[WHAT IS EXPECTED]: What you write should be an exact copy of the material, from its first line through the line containing "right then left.".
DATA section start
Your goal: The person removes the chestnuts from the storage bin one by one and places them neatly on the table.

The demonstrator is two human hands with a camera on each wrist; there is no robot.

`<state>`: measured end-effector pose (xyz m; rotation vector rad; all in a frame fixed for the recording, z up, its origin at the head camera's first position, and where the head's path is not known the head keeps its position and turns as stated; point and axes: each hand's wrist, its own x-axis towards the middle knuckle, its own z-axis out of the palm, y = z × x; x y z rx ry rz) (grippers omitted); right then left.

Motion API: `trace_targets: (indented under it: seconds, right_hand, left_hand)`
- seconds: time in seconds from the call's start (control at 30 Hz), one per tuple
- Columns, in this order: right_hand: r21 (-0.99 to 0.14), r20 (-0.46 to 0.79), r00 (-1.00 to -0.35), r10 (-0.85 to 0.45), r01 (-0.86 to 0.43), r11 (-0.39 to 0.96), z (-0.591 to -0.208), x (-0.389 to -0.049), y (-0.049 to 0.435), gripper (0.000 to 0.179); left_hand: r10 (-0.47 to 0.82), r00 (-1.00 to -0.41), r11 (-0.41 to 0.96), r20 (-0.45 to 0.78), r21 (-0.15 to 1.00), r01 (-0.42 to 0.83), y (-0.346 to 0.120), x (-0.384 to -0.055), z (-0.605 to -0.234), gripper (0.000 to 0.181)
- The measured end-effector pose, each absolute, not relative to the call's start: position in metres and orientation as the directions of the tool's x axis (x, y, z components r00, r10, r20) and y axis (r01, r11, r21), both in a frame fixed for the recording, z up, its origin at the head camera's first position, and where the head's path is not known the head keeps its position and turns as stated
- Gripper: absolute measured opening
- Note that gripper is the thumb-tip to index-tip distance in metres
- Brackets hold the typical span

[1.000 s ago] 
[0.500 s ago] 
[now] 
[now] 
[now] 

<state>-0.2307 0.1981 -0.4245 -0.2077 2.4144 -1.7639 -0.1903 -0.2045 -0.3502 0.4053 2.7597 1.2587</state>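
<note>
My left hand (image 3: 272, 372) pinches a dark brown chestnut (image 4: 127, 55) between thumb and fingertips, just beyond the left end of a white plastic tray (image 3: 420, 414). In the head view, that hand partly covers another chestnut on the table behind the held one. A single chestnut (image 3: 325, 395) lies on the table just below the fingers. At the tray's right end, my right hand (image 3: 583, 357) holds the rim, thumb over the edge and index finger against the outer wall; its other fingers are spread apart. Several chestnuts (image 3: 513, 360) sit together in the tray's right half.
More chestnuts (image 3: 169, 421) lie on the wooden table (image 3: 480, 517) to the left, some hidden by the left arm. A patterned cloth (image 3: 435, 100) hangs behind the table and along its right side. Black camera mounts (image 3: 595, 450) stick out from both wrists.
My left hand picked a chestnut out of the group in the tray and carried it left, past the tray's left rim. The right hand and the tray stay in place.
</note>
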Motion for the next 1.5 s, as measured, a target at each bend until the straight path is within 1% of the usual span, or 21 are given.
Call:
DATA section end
[FINISHED EXERCISE]:
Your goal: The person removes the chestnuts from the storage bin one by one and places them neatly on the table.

The demonstrator is two human hands with a camera on each wrist; there is no robot.

`<state>`: measured end-effector pose (xyz m; rotation vector rad; all in a frame fixed for the recording, z up, its origin at the head camera's first position, and where the head's path is not known the head keeps its position and turns as stated; point and axes: each hand's wrist, its own x-axis towards the middle knuckle, its own z-axis out of the palm, y = z × x; x y z rx ry rz) (grippers omitted); right then left.

This answer is now finished.